Transcribe the listing exactly, so that nothing but the pictures is missing.

═══ Dataset extract ═══

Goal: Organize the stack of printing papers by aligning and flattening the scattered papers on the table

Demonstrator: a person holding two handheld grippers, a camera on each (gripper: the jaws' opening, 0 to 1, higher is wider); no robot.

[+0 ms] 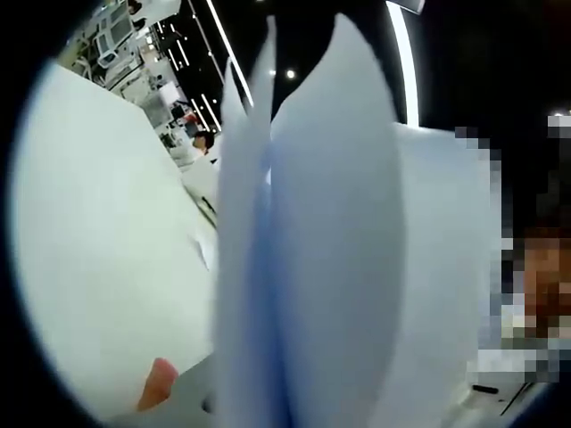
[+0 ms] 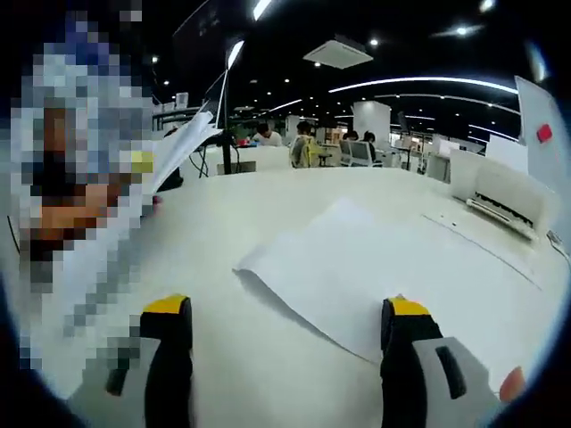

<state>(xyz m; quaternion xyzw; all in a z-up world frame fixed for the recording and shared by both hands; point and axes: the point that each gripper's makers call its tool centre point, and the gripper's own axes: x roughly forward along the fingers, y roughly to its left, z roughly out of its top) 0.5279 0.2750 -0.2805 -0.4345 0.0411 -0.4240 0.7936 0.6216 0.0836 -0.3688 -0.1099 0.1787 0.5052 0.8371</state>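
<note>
Left gripper [image 1: 294, 392] apparently clenched on lifted papers [image 1: 330, 250], fingers hidden. Right gripper [image 2: 290, 334] fingers released above loose sheet [image 2: 357, 267] on tabletop [image 2: 268, 205]. Risk: sheets splay, slip.

The left gripper view sits tight against raised sheets of paper [image 1: 330, 250], rolled sideways, the white table [image 1: 98, 267] tilted at its left. The right gripper view looks level and low across that table [image 2: 294, 201], towards desks far behind; both share the tabletop
</note>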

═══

Output of the task:
Goal: Organize the stack of printing papers by aligning and flattening the scattered papers on the table

Demonstrator: a person holding two handheld grippers, a camera on each (gripper: the jaws' opening, 0 to 1, higher is wider); no robot.

[+0 ms] 
[+0 ms] 

<state>(xyz m; quaternion xyzw; all in a z-up world frame fixed for the recording and shared by both hands; point and axes: the point that each gripper's makers call its tool centre point, and the gripper's own axes: x roughly forward along the fingers, y roughly to its left, z roughly out of its top) 0.5279 0.2750 -0.2805 -0.4345 0.0411 -0.4240 0.7936 0.6216 0.0836 -0.3688 -0.1099 0.1787 0.5052 0.8371</state>
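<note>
Left gripper [image 1: 294, 392] apparently clenched on lifted papers [image 1: 330, 250], fingers hidden. Right gripper [image 2: 290, 334] fingers released above loose sheet [image 2: 357, 267] on tabletop [image 2: 268, 205]. Risk: sheets splay, slip.

The left gripper view sits tight against raised sheets of paper [image 1: 330, 250], rolled sideways, the white table [image 1: 98, 267] tilted at its left. The right gripper view looks level and low across that table [image 2: 294, 201], towards desks far behind; both share the tabletop
</note>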

There is nothing else to this exercise.